What to work on: Beneath this line are the data; copy exactly the part of them that opens with the line containing "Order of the" and closes with the line containing "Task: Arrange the", and only that part.

Available data:
= Beginning of Section =

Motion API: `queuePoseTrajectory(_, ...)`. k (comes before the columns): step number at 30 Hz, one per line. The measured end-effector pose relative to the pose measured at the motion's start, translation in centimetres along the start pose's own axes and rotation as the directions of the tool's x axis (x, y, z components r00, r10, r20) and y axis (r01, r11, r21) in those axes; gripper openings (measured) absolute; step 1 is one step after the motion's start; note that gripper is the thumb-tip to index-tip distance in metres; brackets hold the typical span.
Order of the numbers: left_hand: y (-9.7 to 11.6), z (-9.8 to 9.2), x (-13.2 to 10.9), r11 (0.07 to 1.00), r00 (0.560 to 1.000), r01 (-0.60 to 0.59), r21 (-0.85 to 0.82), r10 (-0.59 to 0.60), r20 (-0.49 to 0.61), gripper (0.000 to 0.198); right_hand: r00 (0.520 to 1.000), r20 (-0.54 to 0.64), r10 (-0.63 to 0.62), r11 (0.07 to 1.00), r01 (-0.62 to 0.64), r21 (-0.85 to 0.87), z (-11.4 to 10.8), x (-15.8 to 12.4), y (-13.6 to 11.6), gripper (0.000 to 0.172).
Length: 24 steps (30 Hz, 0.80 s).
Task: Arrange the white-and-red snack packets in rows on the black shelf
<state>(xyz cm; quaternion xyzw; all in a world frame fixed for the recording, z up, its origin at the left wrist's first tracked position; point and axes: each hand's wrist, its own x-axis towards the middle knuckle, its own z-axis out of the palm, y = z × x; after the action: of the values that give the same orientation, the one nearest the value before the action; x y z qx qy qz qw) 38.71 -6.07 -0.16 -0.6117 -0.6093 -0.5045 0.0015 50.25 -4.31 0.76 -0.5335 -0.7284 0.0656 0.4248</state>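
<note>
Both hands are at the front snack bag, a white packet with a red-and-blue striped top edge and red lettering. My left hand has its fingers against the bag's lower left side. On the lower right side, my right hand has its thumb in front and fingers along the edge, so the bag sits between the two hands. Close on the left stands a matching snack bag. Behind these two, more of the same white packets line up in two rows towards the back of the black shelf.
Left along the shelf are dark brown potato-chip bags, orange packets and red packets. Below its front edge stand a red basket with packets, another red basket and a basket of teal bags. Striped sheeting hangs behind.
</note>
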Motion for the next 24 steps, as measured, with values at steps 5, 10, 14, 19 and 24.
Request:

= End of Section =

Solved problem:
Order of the numbers: left_hand: y (-9.7 to 11.6), z (-9.8 to 9.2), x (-13.2 to 10.9), r11 (0.07 to 1.00), r00 (0.560 to 1.000), r01 (-0.60 to 0.59), r21 (-0.85 to 0.82), r10 (-0.59 to 0.60), r20 (-0.49 to 0.61), gripper (0.000 to 0.198); right_hand: r00 (0.520 to 1.000), r20 (-0.54 to 0.64), r10 (-0.63 to 0.62), r11 (0.07 to 1.00), r01 (-0.62 to 0.64), r21 (-0.85 to 0.87), z (-11.4 to 10.8), x (-15.8 to 12.4), y (-13.6 to 11.6), gripper (0.000 to 0.172).
Length: 24 steps (30 Hz, 0.80 s).
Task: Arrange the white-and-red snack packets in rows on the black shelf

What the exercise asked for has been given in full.